While Kafka is an established technology, Pulsar is the top streaming technology of choice for many companies today, from global corporations to innovative start-ups. In fact, at the recent Splunk summit, conf20, Sendur Sellakumar, Splunk’s Chief Product Officer, discussed their decision to adopt Pulsar over Kafka:
"... we've shifted to Apache Pulsar as our underlying streaming. It is our bet on the long term architecture for enterprise-grade multi-tenant streaming." - Sendur Sellakumar, CPO, Splunk
This is just one of many examples of companies adopting Pulsar. These companies choose Pulsar because it provides the ability to horizontally and cost effectively scale to massive data volumes, with no single point of failure, in modern elastic cloud environments, like Kubernetes. At the same time, built-in features like automatic data rebalancing, multi-tenancy, geo-replication, and tiered storage with infinite retention, simplify operations and make it easier for teams to focus on business goals.
Ultimately, developers are adopting Pulsar for its features, performance, and because all of the unique aspects of Pulsar, mentioned above, make it well suited to be the backbone for streaming data.
Knowing what we know, we had to take a closer look at Confluent’s benchmark to try to understand their results. We found two issues that were highly problematic. First, and the largest source of inaccuracy, is Confluent’s limited knowledge of Pulsar. Without understanding the technology, they were not able to set-up the test in a way that could accurately measure Pulsar’s performance.
Second, their performance measurements were based on a narrow set of test parameters. This limited the applicability of the results and failed to provide readers with an accurate picture of the technologies’ capabilities across different workloads and real-world use cases.
In order to provide the community a more accurate picture, we decided to address these issues and repeat the test. Key updates included:
- We updated the benchmark setup to include all of the durability levels supported by Pulsar and Kafka. This allowed us to compare throughput and latency at the same level of durability.
- We fixed the OpenMessaging Benchmark (OMB) framework to eliminate the variants introduced by using different instances, and corrected configuration errors in their OMB Pulsar driver.
- Finally, we measured additional performance factors and conditions, such as varying numbers of partitions and mixed workloads that contain writes, tailing-reads, and catch-up reads to provide a more comprehensive view of performance.

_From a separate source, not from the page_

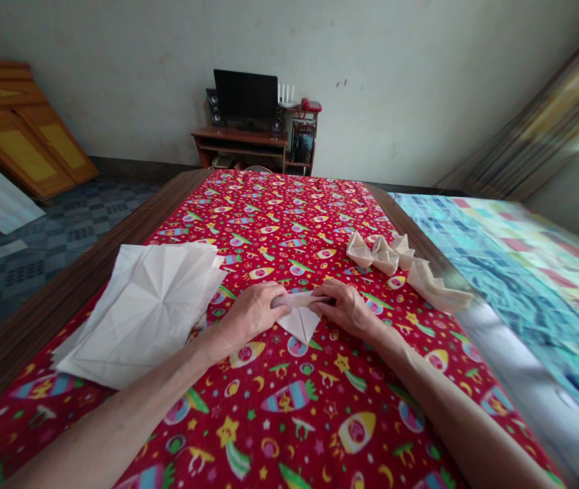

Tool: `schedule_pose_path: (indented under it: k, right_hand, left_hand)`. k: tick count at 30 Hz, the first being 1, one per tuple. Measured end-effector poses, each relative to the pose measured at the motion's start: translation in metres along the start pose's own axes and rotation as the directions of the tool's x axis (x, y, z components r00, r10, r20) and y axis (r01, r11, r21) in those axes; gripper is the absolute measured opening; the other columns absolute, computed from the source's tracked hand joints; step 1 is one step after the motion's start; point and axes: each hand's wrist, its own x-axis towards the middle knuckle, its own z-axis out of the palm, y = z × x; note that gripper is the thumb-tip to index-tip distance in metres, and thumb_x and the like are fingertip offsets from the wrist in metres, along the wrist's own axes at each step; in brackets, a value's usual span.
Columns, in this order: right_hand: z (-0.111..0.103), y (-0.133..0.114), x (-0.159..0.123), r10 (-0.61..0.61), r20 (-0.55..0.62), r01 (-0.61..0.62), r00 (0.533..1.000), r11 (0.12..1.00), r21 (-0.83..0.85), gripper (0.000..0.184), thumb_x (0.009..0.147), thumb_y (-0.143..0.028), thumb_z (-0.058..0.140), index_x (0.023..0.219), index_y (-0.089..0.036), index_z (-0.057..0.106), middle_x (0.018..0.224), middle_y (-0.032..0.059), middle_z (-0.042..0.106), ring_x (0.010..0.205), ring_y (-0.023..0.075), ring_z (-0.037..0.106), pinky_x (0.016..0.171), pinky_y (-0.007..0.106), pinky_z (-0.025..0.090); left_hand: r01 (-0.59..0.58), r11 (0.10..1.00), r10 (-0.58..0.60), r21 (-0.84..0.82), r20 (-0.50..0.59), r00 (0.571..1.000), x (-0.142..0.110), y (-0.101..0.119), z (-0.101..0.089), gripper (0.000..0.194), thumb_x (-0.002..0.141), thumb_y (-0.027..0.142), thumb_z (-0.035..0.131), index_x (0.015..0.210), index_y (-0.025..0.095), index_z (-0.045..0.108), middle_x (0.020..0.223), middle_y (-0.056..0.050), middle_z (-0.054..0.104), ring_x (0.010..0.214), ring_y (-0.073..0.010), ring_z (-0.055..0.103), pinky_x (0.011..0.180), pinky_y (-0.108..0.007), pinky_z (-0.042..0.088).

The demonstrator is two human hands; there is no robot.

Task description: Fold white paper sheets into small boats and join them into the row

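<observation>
Between my hands is a small folded sheet of white paper (pixel 300 320), with a triangular point toward me and a folded band along its far side. My left hand (pixel 258 305) pinches the band's left end, thumb on the near side. At the right end, my right hand (pixel 343 305) grips it in the same way. To the left lies a stack of creased white paper sheets (pixel 154 305), the top one marked with fold lines radiating from its middle. Several folded paper boats (pixel 383 255) sit toward the right edge, and another folded paper piece (pixel 434 288) lies nearer me.
A red cloth (pixel 289 224) with rocket prints covers the table (pixel 131 221). Beyond its far end stands a desk (pixel 243 139) with a monitor (pixel 246 96) and a red telephone (pixel 311 105). A patchwork-covered bed (pixel 518 272) adjoins the right side. A wooden cabinet (pixel 24 129) is far left.
</observation>
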Motion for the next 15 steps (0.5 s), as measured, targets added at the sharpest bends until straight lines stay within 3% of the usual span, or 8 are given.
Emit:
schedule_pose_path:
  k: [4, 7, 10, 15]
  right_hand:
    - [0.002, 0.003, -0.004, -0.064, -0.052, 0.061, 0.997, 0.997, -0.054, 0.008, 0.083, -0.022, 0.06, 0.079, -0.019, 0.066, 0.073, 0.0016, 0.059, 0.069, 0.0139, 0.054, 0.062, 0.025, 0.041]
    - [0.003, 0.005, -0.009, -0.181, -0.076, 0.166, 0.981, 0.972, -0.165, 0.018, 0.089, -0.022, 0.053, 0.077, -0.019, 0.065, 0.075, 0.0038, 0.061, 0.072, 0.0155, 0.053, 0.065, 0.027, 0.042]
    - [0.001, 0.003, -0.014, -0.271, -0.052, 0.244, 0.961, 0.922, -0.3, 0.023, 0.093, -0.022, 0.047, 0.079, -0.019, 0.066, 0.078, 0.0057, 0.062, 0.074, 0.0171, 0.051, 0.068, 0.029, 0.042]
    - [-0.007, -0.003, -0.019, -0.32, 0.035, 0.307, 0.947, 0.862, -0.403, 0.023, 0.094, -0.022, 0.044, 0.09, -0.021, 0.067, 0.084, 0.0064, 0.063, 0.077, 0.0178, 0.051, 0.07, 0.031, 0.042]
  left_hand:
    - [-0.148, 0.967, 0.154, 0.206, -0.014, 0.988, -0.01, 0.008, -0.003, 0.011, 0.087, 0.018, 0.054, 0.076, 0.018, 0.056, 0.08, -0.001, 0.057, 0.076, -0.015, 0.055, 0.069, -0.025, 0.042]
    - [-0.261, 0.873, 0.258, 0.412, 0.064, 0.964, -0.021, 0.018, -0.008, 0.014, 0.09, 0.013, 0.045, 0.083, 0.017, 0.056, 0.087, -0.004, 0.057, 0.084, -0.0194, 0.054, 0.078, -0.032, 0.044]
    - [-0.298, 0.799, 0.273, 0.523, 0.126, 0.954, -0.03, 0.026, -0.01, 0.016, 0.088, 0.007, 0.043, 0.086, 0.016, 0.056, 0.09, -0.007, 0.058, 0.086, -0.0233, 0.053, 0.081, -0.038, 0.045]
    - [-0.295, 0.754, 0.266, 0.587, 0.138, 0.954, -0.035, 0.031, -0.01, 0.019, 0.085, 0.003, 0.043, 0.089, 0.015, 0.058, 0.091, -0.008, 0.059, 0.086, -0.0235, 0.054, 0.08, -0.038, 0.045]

With these updates made, we repeated the test. The result - Pulsar significantly outperformed Kafka in scenarios that more closely resembled real-world workloads and matched Kafka’s performance in the basic scenario Confluent used.
The following section highlights the most important findings. A more comprehensive performance report in the section StreamNative Benchmark Results also gives detail of our test setup and additional commentary.

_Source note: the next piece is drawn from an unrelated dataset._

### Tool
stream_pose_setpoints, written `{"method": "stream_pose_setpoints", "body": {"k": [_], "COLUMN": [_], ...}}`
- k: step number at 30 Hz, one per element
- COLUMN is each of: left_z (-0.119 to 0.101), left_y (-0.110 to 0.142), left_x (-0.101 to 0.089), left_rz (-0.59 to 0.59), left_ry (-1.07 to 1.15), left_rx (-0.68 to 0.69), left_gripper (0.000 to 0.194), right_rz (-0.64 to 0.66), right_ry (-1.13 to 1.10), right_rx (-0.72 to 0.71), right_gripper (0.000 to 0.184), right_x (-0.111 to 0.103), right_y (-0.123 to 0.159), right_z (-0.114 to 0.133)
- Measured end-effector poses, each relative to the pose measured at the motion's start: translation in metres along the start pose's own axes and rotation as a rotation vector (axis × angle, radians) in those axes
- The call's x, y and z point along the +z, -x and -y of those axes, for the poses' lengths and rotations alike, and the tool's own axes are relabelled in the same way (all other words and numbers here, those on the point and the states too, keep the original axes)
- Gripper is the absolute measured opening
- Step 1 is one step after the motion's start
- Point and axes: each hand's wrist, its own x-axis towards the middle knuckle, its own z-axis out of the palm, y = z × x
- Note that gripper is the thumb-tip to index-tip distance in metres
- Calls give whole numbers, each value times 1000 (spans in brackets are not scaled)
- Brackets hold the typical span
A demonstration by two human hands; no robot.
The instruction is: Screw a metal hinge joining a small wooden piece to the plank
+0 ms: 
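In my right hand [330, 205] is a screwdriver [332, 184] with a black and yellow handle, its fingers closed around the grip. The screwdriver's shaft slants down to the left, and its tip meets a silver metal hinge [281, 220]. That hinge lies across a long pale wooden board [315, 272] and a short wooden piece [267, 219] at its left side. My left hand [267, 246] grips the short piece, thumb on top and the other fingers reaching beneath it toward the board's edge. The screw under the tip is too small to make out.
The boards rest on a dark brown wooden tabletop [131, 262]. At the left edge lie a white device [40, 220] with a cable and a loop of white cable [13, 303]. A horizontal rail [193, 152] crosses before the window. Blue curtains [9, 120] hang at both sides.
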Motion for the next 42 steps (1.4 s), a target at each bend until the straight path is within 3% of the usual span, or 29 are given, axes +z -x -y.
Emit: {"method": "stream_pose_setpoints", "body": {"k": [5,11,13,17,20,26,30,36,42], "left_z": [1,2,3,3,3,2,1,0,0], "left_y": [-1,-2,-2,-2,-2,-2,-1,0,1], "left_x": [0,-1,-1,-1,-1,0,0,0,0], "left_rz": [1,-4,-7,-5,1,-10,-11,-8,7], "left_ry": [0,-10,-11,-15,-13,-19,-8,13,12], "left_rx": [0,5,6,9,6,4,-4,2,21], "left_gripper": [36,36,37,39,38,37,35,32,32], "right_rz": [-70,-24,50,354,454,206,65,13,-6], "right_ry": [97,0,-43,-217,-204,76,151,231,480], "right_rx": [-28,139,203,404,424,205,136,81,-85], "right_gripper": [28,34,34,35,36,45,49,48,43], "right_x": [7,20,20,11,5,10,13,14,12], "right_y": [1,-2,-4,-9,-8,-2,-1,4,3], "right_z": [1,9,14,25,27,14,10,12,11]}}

StreamNative Benchmark Result Highlights
#1 With the same durability guarantee as Kafka, Pulsar achieves 605 MB/s publish and end-to-end throughput (same as Kafka), and 3.5 GB/s catch-up read throughput (3.5 times higher than Kafka). Increasing the number of partitions and changing durability levels have no impact on Pulsar's throughput. However, the Kafka's throughput was severely impacted when changing the number of partitions or changing durability levels.



Durability in Kafka
Kafka offers three durability levels: Level 1, Level 2 and Level 4. Kafka can provide replication durability at Level 2 (default settings), but offers no durability guarantees at Level 4 because it lacks the ability to fsync data to disks before acknowledging writes. Kafka can be configured to operate as a Level 1 system by setting flush.messages to 1 and flush.ms to 0. However such setup is rarely seen in Kafka production deployments.

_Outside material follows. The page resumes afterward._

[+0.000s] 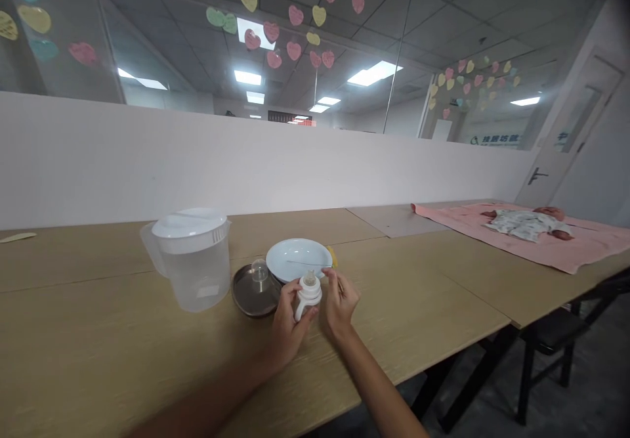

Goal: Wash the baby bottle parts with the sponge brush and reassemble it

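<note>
My left hand point(290, 323) is closed around a small white baby bottle point(308, 298) with a side handle and a clear teat on top. Close on its right, my right hand point(342, 300) has its fingers pinched. A thin wire-like stick point(310, 264) runs left from these fingertips across the white bowl point(280, 252); its grip end is hidden in the hand. Behind the hands, the bowl stands beside a dark round metal tray point(246, 303). On that tray sits a small clear dome-shaped cap point(259, 270). A yellow item point(334, 257) shows partly at the bowl's right edge.
A lidded clear plastic pitcher point(199, 274) stands left of the tray on the wooden table point(418, 306). Far right, a baby doll point(524, 223) in patterned clothes lies on a pink towel point(462, 228). A dark stool point(554, 333) is beside the table, and a white wall point(295, 169) runs behind.
</note>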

Kafka’s ISR replication protocol controls replication durability. You can tune Kafka’s replication durability mode by adjusting the acks and min.insync.replicas parameters associated with this protocol. The settings for these parameters are described in Table 10 below. The durability levels supported by Kafka are described in Table 11 below. (A detailed explanation of Kafka’s replication protocol is beyond the scope of this article; however, we will explore how Kafka’s protocol differs from Pulsar’s in a future blog post.)


Unlike Pulsar, Kafka does not write data to a separate journal disk(s). Instead, Kafka acknowledges writes before fsyncing data to disks. This operation minimizes I/O contention between writes and reads, and prevents performance degradation.
Kafka’s does offer the ability to fsync after every message, with the above flush.messages = 1 and flush.ms = 0, and while this can be used to greatly reduce the likelihood of message loss, however it severely impacts the throughput and latency, which ultimately means such settings is rarely used in production deployments.
Kafka’s inability to journal data makes it vulnerable to data loss in the event of a machine failure or power outage. This is a significant weakness, and one of the main reasons why Tencent chose Pulsar for their new billing system.
Durability Differences Between Pulsar and Kafka
Pulsar’s durability settings are highly configurable and allow users to optimize durability settings to meet the requirements of an individual application, use case, or hardware configuration.
Because Kafka offers less flexibility, depending on the scenario, it is not always possible to establish equivalent durability settings in both systems. This makes benchmarking difficult. To address this, the OMB Framework recommends using the closest settings available.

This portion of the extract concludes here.